**Instructions for the task:** Could you give the whole listing again, exactly as it reads?

**Source material:**
—————

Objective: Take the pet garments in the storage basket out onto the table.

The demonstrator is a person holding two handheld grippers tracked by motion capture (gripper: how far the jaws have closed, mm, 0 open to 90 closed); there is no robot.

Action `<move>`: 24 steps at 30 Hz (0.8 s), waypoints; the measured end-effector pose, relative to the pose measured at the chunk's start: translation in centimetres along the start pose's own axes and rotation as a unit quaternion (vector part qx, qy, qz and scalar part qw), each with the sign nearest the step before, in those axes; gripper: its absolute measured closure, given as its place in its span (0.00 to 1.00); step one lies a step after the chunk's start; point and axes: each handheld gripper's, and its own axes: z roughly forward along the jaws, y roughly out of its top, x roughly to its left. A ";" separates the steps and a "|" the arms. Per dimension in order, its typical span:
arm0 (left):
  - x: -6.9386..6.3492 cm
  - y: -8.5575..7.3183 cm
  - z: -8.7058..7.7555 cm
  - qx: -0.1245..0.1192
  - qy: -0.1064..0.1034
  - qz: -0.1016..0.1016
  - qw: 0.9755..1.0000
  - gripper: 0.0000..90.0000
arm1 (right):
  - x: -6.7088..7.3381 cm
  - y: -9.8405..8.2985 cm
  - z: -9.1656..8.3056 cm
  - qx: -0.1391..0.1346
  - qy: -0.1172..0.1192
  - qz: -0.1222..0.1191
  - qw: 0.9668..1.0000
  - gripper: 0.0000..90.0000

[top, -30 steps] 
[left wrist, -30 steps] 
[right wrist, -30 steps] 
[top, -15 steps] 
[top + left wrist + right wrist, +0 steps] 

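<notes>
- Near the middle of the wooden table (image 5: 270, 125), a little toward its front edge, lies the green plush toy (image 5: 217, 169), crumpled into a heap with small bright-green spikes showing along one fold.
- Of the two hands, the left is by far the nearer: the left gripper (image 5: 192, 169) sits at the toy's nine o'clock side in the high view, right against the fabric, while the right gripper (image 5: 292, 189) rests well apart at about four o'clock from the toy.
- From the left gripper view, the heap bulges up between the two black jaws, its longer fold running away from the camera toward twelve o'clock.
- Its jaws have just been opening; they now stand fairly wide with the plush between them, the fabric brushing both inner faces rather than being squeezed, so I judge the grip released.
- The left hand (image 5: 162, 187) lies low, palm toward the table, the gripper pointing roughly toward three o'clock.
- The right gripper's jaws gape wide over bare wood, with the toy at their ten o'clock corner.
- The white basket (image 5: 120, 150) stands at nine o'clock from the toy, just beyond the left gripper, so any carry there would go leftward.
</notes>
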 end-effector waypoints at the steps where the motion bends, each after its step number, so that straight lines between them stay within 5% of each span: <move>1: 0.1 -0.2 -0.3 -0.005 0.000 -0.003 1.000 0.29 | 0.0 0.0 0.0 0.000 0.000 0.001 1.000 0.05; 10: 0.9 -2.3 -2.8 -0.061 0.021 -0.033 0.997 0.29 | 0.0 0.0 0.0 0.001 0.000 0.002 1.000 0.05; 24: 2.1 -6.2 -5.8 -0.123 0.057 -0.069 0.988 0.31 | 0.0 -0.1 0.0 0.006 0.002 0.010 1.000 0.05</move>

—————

**Exercise solution:**
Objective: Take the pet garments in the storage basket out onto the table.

The demonstrator is a person holding two handheld grippers tracked by motion capture (gripper: how far the jaws have closed, mm, 0 open to 90 closed); there is no robot.

Action `<move>`: 24 steps at 30 Hz (0.8 s), waypoints; the measured end-effector pose, relative to the pose measured at the chunk's start: translation in centimetres along the start pose's own axes and rotation as a unit quaternion (vector part qx, qy, qz and scalar part qw), each with the sign nearest the step before, in those axes; gripper: its absolute measured closure, given as its place in its span (0.00 to 1.00); step one lies a step after the chunk's start; point and axes: each handheld gripper's, and its own axes: z roughly forward along the jaws, y roughly out of its top, x roughly to its left. A ";" separates the steps and a "|" the arms. Per dimension in order, its typical span:
arm0 (left):
  - x: -6.9386..6.3492 cm
  - y: -8.5575..7.3183 cm
  - z: -8.7058..7.7555 cm
  - qx: -0.1245..0.1192
  - qy: -0.1064..0.1034
  - qz: -0.1016..0.1016
  - qw: 0.9755..1.0000
  - gripper: 0.0000..90.0000
arm1 (right):
  - x: -6.7088..7.3381 cm
  - y: -9.8405..8.2985 cm
  - z: -9.1656..8.3056 cm
  - qx: -0.1391..0.1346
  - qy: -0.1172..0.1192
  - qz: -0.1222..0.1191
  - qw: 0.9668..1.0000
  - gripper: 0.0000..90.0000

[top, -30 steps] 
[left wrist, -30 steps] 
[right wrist, -30 steps] 
[top, -15 steps] 
[top + left wrist + right wrist, +0 steps] 

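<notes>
- Near the middle of the wooden table (image 5: 270, 125), a little toward its front edge, lies the green plush toy (image 5: 217, 169), crumpled into a heap with small bright-green spikes showing along one fold.
- Of the two hands, the left is by far the nearer: the left gripper (image 5: 192, 169) sits at the toy's nine o'clock side in the high view, right against the fabric, while the right gripper (image 5: 292, 189) rests well apart at about four o'clock from the toy.
- From the left gripper view, the heap bulges up between the two black jaws, its longer fold running away from the camera toward twelve o'clock.
- Its jaws have just been opening; they now stand fairly wide with the plush between them, the fabric brushing both inner faces rather than being squeezed, so I judge the grip released.
- The left hand (image 5: 162, 187) lies low, palm toward the table, the gripper pointing roughly toward three o'clock.
- The right gripper's jaws gape wide over bare wood, with the toy at their ten o'clock corner.
- The white basket (image 5: 120, 150) stands at nine o'clock from the toy, just beyond the left gripper, so any carry there would go leftward.
</notes>
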 end-effector waypoints at the steps where the motion bends, each after its step number, so that straight lines between them stay within 5% of each span: <move>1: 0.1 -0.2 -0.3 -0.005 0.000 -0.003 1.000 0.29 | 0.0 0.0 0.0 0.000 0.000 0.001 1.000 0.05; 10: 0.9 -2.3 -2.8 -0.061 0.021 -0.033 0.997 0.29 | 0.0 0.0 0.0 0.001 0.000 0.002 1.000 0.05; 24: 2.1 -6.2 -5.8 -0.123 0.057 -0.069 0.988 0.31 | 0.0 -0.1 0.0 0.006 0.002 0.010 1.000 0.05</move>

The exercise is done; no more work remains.